Pour l'abolition des frais de scolarité: un choix de société
Alors que Pierre Duchesne a été nommé ministre de l'Éducation supérieure, le dossier du financement des universités n'est toujours pas réglé. La solution réside peut-être dans un
déplacement du centre de décision. C’est à dire remettre le pouvoir entre les
mains des étudiants en rendant l’université moins dépendante du financement
public. Pour y arriver, l’impôt postuniversitaire (IPU) semble être la
meilleure solution s’il est accompagné de mesures qui assureront une meilleure
gestion des universités. Plusieurs modèles ont été proposés, mais le but ultime
de cette mesure est de faire disparaître les frais de scolarité, réduire
l’endettement étudiant et proposer une alternative réaliste au financement des
universités. Le principe d’un impôt est simple, ce n’est pas une dette et il ne
peut être perçu que s’il y a un revenu (un minimum d’au moins 30 000$ a
été suggéré). On parle de 1 à 5% du revenu annuel du diplômé qui serait
consacré à cet impôt. Le savoir et l’éducation ne sont pas des biens, mais des
technologies et elles dépendent de ce qu’en fera l’étudiant. Ce système n’en
est pas un d’utilisateur-payeur, mais plutôt de bénéficiaire-payeur. Ce n’est
pas le savoir qui est taxé, mais ce qu’on en fait, le profit qu’on en tire.

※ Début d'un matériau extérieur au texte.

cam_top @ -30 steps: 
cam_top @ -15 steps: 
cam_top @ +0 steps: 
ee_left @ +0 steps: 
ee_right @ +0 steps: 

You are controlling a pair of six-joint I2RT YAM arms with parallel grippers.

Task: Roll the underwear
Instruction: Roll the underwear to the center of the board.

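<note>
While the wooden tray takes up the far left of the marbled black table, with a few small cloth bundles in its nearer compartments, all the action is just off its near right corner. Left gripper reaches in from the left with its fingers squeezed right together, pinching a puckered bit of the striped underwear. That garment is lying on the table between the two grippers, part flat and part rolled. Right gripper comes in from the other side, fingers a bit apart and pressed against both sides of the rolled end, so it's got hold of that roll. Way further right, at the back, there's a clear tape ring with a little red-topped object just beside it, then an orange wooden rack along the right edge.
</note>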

Certains diront au ministre de l'Éducation supérieur qu'il serait plus juste que
cela soit toute la société qui paye plutôt que simplement le diplômé. C’est
tout à fait vrai. Mais comme on l’a remarqué, la question n’est pas tant
«est-ce que c’est vraiment plus juste» ou si cela sera «perçu comme étant plus
juste». Les électeurs n’aiment pas qu’on joue avec le régime fiscal. Encore là,
on me répondra qu’il est possible de rendre ce régime plus équitable. Pour
financer l’abolition des frais de scolarité, l’IRIS propose 10 paliers
d’imposition. Une brillante façon d’aller chercher plus d’un milliard tout en
réduisant le fardeau de 87% de la population. Si ce modèle réussi à amortir les
frais sur une classe plus aisée (au-dessus de 60 000$ par année) sans en
faire un trop grand fardeau pour elle, c’est au niveau de la perception de
justice qu’il laisse un étrange arrière-goût. On pourra lui reprocher 1) de
mettre le poids des nouvelles sommes sur seulement 13% de la population, ce qui
est en contradiction avec une éducation payée par tous; 2) avec un salaire
moyen de 50 000$ pour un diplômé universitaire, on remarquera facilement
que beaucoup d’entre eux ne feront pas partie du 13%.

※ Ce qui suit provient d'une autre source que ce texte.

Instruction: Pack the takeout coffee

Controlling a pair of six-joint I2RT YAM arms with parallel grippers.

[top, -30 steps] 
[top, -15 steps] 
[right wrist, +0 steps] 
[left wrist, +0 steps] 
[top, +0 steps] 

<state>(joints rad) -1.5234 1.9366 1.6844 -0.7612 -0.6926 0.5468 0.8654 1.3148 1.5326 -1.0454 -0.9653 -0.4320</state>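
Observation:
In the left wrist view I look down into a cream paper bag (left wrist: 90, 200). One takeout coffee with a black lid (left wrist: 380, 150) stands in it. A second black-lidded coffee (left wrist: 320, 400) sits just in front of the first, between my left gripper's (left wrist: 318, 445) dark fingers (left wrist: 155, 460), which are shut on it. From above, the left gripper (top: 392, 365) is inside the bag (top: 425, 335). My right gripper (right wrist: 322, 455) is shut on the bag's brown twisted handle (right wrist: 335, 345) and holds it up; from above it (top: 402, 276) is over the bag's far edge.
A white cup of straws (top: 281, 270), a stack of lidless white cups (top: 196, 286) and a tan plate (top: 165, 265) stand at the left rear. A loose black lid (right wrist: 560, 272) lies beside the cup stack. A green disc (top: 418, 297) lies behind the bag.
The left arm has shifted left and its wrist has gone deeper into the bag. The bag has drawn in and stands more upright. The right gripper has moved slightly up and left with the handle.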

D’autres diront que l’IPU est un outil du
néolibéralisme pour faire exploser les frais de scolarité. Faire accepter plus
facilement son augmentation, dira-t-on. La vérité est qu’aucun État, pas même
la Finlande, n’a réussi à contrôler les coûts de son système d’éducation.

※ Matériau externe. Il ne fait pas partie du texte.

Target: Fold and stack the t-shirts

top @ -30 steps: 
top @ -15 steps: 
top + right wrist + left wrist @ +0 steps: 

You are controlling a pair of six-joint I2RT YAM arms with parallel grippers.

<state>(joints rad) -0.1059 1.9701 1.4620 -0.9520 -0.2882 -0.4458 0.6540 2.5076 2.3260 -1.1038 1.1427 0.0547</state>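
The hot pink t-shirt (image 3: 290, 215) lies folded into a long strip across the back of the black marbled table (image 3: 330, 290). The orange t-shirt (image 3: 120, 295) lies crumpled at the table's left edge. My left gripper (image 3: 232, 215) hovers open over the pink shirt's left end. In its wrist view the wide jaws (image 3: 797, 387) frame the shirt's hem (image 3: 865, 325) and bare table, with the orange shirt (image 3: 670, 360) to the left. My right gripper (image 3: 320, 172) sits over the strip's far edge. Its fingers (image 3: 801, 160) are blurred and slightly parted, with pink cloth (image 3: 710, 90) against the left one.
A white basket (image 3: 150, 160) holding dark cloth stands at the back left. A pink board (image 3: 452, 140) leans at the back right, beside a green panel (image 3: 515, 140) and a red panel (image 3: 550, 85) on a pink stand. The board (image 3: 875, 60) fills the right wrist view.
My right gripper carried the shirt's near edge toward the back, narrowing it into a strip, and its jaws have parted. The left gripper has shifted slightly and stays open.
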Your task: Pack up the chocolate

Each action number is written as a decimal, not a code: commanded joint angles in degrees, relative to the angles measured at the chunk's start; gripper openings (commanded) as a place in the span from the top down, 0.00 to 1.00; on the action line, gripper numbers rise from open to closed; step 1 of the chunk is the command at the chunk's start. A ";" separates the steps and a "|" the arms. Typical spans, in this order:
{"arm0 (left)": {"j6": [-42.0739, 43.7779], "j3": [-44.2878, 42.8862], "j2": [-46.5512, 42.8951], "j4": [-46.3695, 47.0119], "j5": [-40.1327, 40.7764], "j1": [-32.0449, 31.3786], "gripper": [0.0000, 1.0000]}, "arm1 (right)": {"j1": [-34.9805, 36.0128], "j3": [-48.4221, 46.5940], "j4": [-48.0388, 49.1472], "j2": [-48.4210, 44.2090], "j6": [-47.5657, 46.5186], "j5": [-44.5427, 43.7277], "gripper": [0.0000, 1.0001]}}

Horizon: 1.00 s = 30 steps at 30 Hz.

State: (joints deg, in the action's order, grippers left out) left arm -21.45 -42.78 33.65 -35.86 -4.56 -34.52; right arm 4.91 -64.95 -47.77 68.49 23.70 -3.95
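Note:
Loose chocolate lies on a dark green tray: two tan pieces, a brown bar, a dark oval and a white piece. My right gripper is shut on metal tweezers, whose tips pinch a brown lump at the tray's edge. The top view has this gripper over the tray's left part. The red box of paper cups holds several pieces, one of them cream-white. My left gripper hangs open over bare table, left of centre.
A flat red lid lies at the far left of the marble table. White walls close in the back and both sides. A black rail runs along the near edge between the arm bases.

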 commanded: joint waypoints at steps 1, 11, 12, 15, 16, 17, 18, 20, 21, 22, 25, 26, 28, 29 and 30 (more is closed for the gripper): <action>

Certains pays comme la Suède trouve de nouvelles sources de financement avec
les étudiants étrangers, d’autres comme la Finlande ferment les universités en
région éloignée. Dans les cas les plus désespérés, on notera la dette
astronomique de pays comme l’Italie ou le système à deux vitesses de la France.
Aucune solution n’est parfaite, mais l’IPU a l’avantage d’ouvrir les portes de
l’université à tous et de s’autofinancer à long terme. Il ne faut pas voir
l’IPU comme le remboursement d’une dette, mais plutôt comme un régime de
retraite où il y a un seuil à atteindre; une contribution à un fonds qui va réduire
l’endettement des futures générations.
Finalement, d’autres affirmeront que c’est
injuste de payer un impôt de plus que les autres contribuables. Joe le plombier
va payer moins qu’un prof parce qu’il n’a pas fait d’études universitaires.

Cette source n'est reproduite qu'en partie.